Barefield Development Corp. might renovate a landmark in Pottsville - the former D.G. Yuengling & Son Creamery at Mahantongo and Fifth streets.
If the nonprofit group from Pottsville can find a way to secure at least $8 million in funding, it will work with Yuengling to convert the time-worn, red-brick building that has been closed for more than two decades into apartments for the elderly and commercial space, Barefield CEO Craig S.L. Shields said Tuesday.
"We'd like to make the lower floor retail commercial space for the Yuengling brewery for, possibly, a brew pub, and on the upper floors, we'd like to build 25 apartments for the elderly," Shields said.
"That seems like it would be a good use of that space. It could be good for the community as a whole," said Amy S. Burkhart, executive director of Pottsville Area Development Corp.
"I think it would be a great move.

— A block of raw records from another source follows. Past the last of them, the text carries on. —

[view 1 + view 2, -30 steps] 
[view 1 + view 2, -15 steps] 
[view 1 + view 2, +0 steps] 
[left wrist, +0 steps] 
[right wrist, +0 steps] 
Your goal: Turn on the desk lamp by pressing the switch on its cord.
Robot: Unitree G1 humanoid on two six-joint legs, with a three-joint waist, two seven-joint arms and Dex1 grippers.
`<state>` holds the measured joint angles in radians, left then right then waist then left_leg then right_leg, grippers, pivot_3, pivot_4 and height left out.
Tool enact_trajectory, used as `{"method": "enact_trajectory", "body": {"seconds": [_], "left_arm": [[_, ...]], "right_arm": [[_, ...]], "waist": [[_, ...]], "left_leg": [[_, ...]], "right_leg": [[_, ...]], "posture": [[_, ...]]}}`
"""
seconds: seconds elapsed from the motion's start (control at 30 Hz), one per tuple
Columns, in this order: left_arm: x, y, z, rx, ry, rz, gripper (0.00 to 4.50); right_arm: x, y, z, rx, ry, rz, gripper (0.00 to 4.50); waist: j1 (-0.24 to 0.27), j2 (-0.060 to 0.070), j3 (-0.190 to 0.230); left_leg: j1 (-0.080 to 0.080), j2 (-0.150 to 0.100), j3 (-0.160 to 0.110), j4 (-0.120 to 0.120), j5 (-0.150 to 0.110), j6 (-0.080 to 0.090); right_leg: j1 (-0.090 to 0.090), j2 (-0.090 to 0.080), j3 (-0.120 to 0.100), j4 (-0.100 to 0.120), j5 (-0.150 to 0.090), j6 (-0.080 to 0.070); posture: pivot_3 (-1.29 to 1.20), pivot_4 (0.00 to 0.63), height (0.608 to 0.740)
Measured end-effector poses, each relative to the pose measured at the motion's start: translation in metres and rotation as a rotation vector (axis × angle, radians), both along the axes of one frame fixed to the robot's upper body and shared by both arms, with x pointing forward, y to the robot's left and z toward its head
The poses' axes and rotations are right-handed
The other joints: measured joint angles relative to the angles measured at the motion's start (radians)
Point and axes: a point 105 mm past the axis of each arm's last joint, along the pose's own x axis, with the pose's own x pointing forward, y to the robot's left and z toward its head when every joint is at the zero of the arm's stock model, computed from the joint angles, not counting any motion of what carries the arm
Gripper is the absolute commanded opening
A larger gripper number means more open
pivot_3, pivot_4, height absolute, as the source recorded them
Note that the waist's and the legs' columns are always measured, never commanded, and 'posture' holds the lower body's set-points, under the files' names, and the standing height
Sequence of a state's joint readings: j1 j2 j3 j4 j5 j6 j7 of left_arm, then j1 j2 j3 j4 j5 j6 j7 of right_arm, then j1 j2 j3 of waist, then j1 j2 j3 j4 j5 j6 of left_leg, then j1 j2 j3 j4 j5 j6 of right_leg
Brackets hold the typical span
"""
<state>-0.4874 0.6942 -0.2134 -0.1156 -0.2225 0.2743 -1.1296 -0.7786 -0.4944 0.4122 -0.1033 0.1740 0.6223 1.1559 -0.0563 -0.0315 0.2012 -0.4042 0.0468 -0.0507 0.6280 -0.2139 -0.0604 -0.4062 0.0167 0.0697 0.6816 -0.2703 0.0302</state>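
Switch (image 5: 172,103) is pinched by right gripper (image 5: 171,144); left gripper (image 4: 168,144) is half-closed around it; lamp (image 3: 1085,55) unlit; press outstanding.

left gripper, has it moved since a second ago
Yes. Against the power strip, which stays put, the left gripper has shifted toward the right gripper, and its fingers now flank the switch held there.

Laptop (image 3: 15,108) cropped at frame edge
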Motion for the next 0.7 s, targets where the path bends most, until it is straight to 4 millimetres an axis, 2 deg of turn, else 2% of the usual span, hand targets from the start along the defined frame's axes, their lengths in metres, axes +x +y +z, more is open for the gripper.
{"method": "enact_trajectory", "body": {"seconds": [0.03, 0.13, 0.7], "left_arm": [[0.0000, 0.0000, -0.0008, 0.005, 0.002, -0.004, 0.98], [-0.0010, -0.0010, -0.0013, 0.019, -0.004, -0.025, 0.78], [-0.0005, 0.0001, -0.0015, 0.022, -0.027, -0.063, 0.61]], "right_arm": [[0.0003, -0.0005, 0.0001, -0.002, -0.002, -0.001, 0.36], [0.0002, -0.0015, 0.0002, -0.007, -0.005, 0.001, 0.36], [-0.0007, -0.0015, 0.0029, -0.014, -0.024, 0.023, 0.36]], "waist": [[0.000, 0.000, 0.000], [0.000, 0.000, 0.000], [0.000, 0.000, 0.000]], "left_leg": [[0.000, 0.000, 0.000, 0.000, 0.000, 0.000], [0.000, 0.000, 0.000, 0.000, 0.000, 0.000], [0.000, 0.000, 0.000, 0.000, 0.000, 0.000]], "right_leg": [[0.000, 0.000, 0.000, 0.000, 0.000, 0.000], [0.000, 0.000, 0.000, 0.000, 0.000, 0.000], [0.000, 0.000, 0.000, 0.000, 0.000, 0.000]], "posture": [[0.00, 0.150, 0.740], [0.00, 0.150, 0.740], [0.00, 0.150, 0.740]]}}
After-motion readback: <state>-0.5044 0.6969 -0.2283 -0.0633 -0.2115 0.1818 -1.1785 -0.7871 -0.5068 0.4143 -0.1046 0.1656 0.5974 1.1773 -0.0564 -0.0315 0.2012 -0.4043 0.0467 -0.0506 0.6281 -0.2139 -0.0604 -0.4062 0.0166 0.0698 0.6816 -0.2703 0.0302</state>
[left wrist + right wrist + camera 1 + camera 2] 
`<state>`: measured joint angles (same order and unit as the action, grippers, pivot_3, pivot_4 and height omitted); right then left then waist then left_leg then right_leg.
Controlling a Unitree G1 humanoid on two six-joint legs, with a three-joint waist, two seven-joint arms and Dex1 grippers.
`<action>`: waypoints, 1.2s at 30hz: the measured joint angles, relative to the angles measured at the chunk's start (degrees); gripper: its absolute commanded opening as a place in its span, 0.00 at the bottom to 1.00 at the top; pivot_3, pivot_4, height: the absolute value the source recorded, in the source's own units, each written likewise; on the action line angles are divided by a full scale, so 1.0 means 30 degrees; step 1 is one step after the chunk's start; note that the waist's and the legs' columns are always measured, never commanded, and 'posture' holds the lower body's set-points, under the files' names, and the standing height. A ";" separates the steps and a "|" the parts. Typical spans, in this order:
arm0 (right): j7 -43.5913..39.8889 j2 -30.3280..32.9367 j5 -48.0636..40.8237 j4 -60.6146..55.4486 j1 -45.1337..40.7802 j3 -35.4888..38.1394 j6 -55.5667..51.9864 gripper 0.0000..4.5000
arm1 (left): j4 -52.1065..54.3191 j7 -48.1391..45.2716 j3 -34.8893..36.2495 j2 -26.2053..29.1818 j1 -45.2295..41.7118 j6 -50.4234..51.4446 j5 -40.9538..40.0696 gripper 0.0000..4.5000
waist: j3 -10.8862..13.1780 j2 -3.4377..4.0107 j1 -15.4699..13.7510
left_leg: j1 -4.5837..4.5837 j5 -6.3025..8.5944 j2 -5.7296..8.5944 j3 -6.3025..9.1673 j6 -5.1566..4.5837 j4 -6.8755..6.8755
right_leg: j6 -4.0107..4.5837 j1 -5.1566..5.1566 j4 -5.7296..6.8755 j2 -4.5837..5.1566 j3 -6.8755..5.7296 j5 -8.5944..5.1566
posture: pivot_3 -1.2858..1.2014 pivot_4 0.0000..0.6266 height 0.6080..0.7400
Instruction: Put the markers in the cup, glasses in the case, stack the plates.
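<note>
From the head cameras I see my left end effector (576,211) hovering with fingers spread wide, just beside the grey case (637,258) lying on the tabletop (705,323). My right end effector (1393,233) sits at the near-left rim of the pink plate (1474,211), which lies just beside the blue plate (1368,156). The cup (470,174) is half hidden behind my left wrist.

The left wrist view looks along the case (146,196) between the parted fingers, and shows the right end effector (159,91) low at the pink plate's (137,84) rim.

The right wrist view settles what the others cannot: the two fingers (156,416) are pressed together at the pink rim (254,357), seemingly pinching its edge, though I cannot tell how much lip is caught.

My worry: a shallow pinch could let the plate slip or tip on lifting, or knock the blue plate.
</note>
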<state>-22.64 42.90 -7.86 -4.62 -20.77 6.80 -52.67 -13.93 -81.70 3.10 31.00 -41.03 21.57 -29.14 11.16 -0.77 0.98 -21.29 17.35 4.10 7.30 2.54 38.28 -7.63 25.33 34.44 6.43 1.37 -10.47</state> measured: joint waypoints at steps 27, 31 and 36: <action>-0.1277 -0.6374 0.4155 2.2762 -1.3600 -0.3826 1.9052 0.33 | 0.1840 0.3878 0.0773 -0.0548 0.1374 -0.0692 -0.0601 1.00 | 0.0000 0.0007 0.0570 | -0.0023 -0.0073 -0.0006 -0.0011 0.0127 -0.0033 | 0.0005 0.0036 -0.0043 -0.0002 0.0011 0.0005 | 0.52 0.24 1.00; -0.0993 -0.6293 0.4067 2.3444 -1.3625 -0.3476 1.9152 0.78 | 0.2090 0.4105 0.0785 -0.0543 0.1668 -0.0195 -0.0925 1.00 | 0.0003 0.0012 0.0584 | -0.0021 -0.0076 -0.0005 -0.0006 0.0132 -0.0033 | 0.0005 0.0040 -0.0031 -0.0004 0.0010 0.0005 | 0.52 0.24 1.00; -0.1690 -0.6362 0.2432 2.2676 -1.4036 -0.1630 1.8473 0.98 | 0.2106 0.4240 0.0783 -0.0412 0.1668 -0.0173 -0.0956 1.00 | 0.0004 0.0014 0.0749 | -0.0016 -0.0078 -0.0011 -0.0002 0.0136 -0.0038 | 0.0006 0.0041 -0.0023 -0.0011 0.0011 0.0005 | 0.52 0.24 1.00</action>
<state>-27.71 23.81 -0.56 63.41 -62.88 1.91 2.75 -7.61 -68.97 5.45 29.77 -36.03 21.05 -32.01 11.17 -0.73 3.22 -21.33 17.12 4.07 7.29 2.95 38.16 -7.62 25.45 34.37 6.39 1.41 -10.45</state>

It's really a cornerstone building in our community and I'd love to see it brought back to life. I know the city would be very supportive of whatever Craig and the Yuengling family would want to do," City Administrator Thomas A. Palamar said.
"I believe the superstructure is good but the rest of the property is going to require a great deal of work. It would be a major undertaking for anybody that does it," said Donald J. Chescavage, city code enforcement officer.
Shields said Yuengling President Richard J. "Dick" Yuengling gave him a key to the creamery to explore the site and options for its development.
"To do a total cleanup and gutting and to rehab it to brand new, it would be at least $8 million. It might take us two or three years just to get that kind of money together," Shields said.
If Barefield fails to find the funding, Shields said Yuengling may consider tearing the building down.
"That's probably the route we don't want to see it go. But for a businessman, if you look at it dollar for dollar for rehabbing it versus taking it down, the smartest thing probably would be to remove it. It might create some parking that would compliment Yuengling's brewery tours," Chesavage said.
"I figured that could be the future of the building if no one else could find a use for it. It's a large building. There are limited uses for a building like that and it's been vacant so long because there aren't a lot of viable uses for it, and you figure if someone with resources and access to money can't come in and turn it around, demolition is probably the only other option," Palamar said.
Yuengling could not be reached for comment Tuesday.
Established in 2001, Barefield is a nonprofit development group that has acquired and restored more than 30 Pottsville properties. While it operates the Necho Allen building - an apartment complex for the elderly and disabled - tax free, its other properties pay taxes to the city, county and school board.
Barefield recently received $3.2 million in a competitive tax-credit program through the Pennsylvania Housing Finance Agency, Harrisburg, to renovate the former Alpha Mills knitting mill at 317 1/2 N. Ninth St. in Pottsville. It will become "Barefield Mills" and will include 11 apartments for the elderly, a new elevator and a gym.
Explaining the tax-credit program, Shields said, "it's like a grant but it's not called a grant."
"The Tax Credit Program does not provide loans or grants but rather a tax incentive to owners of affordable rental housing. A developer markets or 'syndicates' the credits allocated to the development to investors whose contributions are used as equity in the development's financing plan," according to the website for the Pennsylvania Housing Finance Agency.
Construction will begin later this year and Grimm Construction, Waymart, Wayne County, is the general contractor.
"America's Oldest Brewery" built the Yuengling Creamery, an ice cream factory, in 1920 in response to Prohibition to make up for lost beer sales.
This concrete and steel structure was constructed on the Fifth Street slope. The side bordering Mahantongo Street is two stories high, and the side bordering West Norwegian is four stories high.
It's a 40,000-square-foot building and has parking lot behind it that would accommodate 20 vehicles, Shields said.
The factory closed in 1985. Yuengling donated the property to St. Patrick Church, Pottsville, and the church sold it to Smith & Smith Contracting, which used it for storage. Then, in the mid-1990s, Yuengling bought the building back for about $125,000.
The last time a development group made an effort to renovate the Yuengling Creamery was in 2007. Urban Edge from Quakertown had signed a tentative agreement to buy the building with plans to convert it into 18 condominiums and a restaurant, but the group was unable to find the funding.